**Work instructions:**
The lines from the start of the data through the line containing "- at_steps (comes" are to be reproduced exactly, both ends included.

**Given material:**

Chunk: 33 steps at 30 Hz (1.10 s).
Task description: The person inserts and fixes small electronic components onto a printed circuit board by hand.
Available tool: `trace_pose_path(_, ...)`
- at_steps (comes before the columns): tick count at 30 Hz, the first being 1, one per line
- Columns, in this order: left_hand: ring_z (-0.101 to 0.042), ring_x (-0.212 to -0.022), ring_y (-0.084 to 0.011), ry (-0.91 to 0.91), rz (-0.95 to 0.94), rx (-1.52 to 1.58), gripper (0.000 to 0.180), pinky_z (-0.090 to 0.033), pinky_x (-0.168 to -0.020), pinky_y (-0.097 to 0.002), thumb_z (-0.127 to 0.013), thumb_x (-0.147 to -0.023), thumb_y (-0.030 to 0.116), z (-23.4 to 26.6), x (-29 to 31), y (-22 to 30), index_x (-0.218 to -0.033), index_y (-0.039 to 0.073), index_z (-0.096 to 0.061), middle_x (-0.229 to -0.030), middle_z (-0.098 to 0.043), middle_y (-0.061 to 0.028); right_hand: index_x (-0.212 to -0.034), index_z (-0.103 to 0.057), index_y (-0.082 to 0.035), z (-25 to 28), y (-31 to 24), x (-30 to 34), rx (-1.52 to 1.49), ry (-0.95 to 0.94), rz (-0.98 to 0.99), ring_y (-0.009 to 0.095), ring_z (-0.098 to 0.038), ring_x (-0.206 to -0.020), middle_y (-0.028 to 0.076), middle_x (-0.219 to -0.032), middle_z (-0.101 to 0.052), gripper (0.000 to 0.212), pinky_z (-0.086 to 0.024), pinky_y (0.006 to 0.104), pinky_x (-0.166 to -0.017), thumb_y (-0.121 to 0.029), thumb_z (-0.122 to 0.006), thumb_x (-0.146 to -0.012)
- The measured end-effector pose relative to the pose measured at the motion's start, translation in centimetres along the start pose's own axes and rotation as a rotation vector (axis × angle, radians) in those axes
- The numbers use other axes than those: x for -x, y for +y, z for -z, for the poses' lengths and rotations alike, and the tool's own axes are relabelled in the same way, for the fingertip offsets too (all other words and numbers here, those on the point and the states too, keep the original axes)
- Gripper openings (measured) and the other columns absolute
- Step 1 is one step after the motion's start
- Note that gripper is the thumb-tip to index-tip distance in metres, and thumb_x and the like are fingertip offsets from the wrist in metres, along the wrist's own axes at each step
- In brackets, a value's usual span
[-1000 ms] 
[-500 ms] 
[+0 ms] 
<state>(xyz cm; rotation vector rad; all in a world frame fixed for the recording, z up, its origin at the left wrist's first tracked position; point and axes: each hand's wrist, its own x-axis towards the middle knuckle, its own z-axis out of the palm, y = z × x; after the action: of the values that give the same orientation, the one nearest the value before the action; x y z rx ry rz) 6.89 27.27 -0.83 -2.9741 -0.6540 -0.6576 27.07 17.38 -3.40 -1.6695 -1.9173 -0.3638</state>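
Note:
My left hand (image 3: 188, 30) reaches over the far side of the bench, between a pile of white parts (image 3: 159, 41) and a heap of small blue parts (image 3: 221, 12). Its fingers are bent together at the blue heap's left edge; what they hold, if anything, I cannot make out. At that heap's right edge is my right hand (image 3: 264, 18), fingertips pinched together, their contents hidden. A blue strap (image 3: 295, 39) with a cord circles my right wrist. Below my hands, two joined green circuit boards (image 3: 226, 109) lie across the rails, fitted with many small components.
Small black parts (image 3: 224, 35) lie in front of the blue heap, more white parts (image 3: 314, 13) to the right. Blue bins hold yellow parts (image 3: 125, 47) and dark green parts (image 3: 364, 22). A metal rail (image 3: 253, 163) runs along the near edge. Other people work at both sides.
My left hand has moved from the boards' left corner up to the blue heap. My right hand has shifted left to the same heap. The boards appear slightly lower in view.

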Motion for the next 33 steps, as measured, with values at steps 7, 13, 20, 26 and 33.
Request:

**Output below:**
Chunk: 33 steps at 30 Hz (1.10 s).
Task description: The person inserts and fixes small electronic components onto a printed circuit board by hand.
Available tool: `trace_pose_path(_, ...)`
- at_steps (comes before the columns): tick count at 30 Hz, the first being 1, one per line

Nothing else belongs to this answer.